■ **What to work on**: Check every line in the records below for the word "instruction" and report how many have it, nothing more.

■ **Records for this exercise**:
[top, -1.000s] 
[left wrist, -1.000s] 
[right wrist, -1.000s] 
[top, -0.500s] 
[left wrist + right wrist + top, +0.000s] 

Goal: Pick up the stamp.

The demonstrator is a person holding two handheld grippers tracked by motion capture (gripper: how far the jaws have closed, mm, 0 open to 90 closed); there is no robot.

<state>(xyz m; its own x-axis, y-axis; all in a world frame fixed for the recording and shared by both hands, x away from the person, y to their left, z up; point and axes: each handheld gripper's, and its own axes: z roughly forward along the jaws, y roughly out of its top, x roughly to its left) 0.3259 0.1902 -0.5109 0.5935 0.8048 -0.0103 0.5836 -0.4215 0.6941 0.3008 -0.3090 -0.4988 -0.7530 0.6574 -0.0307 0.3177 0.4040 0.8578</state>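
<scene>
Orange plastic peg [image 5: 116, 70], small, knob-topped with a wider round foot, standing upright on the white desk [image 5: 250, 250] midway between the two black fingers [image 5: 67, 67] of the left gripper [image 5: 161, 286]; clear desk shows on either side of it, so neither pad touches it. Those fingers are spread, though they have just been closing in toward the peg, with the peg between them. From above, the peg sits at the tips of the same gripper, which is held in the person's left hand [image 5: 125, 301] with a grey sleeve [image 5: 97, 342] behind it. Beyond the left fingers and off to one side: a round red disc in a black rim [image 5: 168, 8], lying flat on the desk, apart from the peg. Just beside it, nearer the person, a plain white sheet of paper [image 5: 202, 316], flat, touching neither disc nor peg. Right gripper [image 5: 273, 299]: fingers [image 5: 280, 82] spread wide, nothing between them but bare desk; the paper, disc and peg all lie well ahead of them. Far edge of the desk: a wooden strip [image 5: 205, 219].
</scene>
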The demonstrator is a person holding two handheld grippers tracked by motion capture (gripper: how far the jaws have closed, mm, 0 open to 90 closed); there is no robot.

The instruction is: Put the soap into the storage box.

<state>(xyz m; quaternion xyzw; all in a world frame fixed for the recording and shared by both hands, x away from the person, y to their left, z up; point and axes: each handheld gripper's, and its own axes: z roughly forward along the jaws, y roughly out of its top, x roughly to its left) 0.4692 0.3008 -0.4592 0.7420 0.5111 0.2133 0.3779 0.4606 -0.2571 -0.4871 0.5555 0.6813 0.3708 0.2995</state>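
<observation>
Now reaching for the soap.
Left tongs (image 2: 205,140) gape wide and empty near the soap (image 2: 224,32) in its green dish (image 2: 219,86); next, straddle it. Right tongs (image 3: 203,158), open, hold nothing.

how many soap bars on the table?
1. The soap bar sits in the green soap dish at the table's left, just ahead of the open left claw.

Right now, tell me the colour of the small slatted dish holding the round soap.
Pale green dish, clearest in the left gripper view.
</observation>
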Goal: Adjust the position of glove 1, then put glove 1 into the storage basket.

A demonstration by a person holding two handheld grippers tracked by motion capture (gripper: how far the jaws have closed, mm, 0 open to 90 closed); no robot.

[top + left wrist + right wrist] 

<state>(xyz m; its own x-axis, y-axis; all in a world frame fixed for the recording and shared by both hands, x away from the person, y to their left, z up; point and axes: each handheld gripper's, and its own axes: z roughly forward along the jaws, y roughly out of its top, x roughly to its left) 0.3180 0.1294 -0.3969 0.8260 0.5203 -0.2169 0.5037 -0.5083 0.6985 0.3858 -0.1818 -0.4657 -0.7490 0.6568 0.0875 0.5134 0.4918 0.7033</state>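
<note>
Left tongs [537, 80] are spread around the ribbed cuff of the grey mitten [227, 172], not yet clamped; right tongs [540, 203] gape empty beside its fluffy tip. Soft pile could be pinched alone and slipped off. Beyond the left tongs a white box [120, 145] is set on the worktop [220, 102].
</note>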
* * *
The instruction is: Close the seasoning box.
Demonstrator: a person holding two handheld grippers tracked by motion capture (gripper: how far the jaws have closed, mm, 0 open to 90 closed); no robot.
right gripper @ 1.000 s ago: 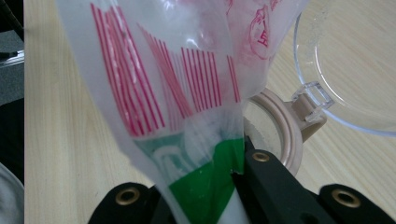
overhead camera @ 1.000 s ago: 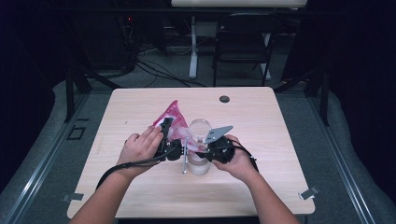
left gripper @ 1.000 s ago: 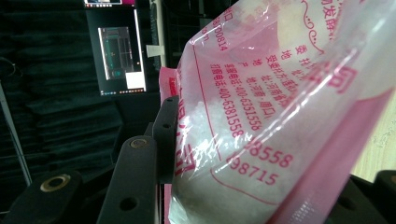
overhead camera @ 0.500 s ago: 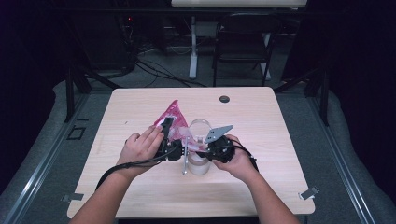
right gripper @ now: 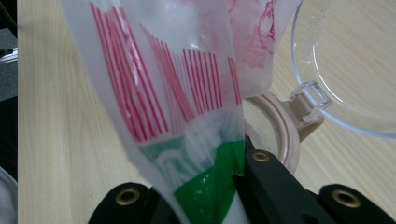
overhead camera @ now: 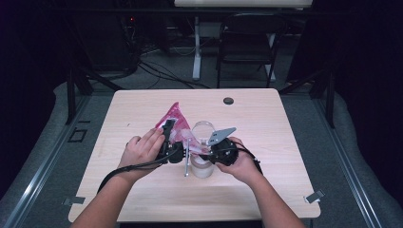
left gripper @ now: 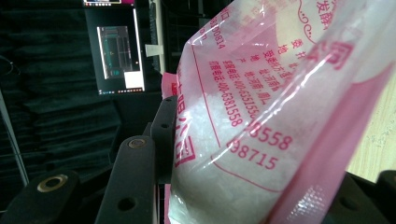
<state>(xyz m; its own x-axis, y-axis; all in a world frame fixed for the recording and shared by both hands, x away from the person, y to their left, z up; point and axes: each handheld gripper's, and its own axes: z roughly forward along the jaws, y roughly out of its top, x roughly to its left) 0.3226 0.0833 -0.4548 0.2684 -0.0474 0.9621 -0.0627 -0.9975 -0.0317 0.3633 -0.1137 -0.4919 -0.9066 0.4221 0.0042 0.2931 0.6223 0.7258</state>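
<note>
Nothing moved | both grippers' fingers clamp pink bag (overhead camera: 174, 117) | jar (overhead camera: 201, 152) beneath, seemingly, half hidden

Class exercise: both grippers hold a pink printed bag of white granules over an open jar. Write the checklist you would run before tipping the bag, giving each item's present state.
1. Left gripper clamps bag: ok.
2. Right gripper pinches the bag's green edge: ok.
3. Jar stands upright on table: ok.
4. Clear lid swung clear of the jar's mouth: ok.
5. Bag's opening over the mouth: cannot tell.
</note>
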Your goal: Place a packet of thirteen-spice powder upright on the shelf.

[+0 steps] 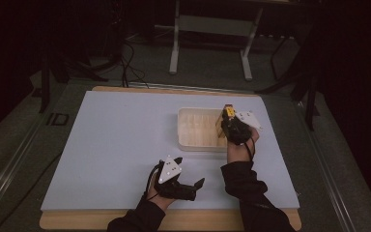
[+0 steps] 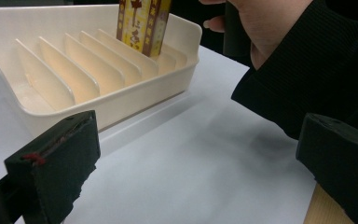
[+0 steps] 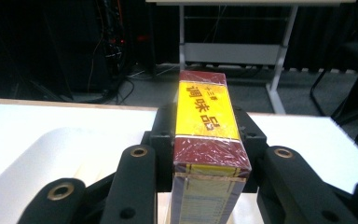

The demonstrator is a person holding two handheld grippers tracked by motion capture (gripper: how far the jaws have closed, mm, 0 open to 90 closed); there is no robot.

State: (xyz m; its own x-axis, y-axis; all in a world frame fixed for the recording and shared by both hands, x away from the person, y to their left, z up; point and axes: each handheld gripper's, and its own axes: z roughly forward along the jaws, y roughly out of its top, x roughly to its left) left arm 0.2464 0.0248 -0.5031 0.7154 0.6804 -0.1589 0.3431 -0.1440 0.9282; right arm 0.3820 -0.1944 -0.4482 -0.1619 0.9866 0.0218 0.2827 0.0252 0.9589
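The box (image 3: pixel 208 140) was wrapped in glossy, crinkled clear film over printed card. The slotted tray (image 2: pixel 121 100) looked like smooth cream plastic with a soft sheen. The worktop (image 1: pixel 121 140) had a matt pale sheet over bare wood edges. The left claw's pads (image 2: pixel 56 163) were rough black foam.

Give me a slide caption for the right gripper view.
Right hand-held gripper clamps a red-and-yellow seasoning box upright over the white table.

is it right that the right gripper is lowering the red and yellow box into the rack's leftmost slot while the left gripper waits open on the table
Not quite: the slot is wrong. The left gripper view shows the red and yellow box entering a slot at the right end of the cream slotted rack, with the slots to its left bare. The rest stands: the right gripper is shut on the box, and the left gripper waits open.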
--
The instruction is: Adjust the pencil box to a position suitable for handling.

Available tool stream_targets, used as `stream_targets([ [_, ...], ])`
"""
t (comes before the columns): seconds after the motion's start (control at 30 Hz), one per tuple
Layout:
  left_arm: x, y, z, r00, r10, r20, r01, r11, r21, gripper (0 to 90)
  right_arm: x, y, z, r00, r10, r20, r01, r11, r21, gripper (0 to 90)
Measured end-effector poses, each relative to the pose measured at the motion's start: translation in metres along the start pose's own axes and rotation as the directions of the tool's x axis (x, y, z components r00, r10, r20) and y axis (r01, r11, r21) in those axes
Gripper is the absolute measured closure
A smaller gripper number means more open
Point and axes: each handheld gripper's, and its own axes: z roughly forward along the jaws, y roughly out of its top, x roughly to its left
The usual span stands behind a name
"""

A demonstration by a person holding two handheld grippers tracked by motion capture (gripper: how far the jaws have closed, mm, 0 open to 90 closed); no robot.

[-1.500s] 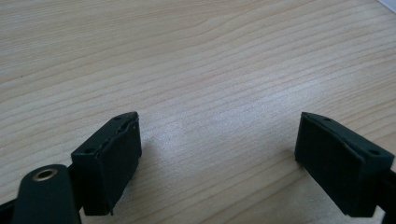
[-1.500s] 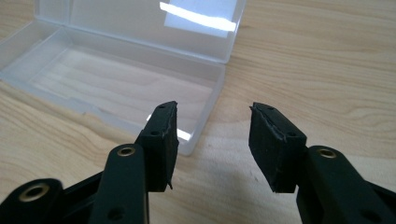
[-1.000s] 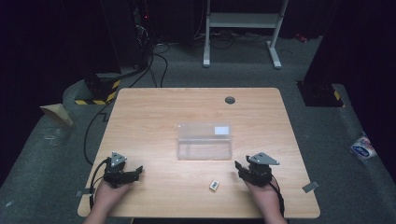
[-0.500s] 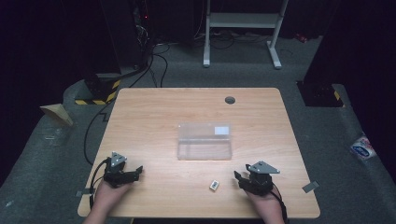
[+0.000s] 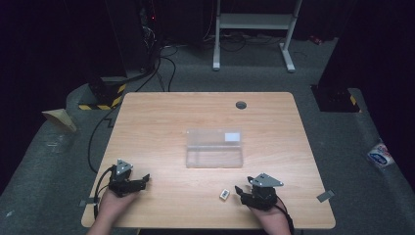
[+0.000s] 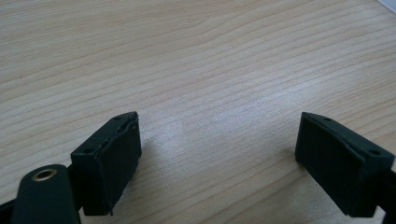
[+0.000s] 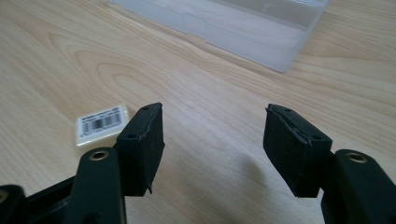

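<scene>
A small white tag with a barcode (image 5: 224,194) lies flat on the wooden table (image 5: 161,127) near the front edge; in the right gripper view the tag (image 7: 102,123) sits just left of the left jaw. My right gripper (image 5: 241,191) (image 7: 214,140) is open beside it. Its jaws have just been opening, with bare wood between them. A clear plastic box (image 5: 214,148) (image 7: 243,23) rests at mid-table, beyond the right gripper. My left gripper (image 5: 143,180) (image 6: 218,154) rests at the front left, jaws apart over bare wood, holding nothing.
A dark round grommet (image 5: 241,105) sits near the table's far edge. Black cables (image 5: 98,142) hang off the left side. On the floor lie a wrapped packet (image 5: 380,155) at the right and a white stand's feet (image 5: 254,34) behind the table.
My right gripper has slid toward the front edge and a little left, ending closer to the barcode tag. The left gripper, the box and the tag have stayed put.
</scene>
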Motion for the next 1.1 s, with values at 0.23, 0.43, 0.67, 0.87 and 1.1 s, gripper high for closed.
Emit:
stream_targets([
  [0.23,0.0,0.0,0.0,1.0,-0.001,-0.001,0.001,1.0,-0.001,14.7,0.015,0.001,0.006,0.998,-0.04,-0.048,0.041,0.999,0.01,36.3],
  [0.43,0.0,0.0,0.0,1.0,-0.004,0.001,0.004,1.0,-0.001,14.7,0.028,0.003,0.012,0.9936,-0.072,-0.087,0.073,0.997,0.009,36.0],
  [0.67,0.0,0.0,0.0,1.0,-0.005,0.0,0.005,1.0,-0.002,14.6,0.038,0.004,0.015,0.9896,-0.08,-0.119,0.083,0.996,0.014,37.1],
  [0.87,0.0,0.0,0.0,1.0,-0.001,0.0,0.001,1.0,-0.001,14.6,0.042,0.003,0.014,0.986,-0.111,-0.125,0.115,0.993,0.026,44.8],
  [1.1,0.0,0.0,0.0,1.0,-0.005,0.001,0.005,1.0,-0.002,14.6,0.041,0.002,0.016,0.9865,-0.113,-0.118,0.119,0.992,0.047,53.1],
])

■ **Reply to the task**: 3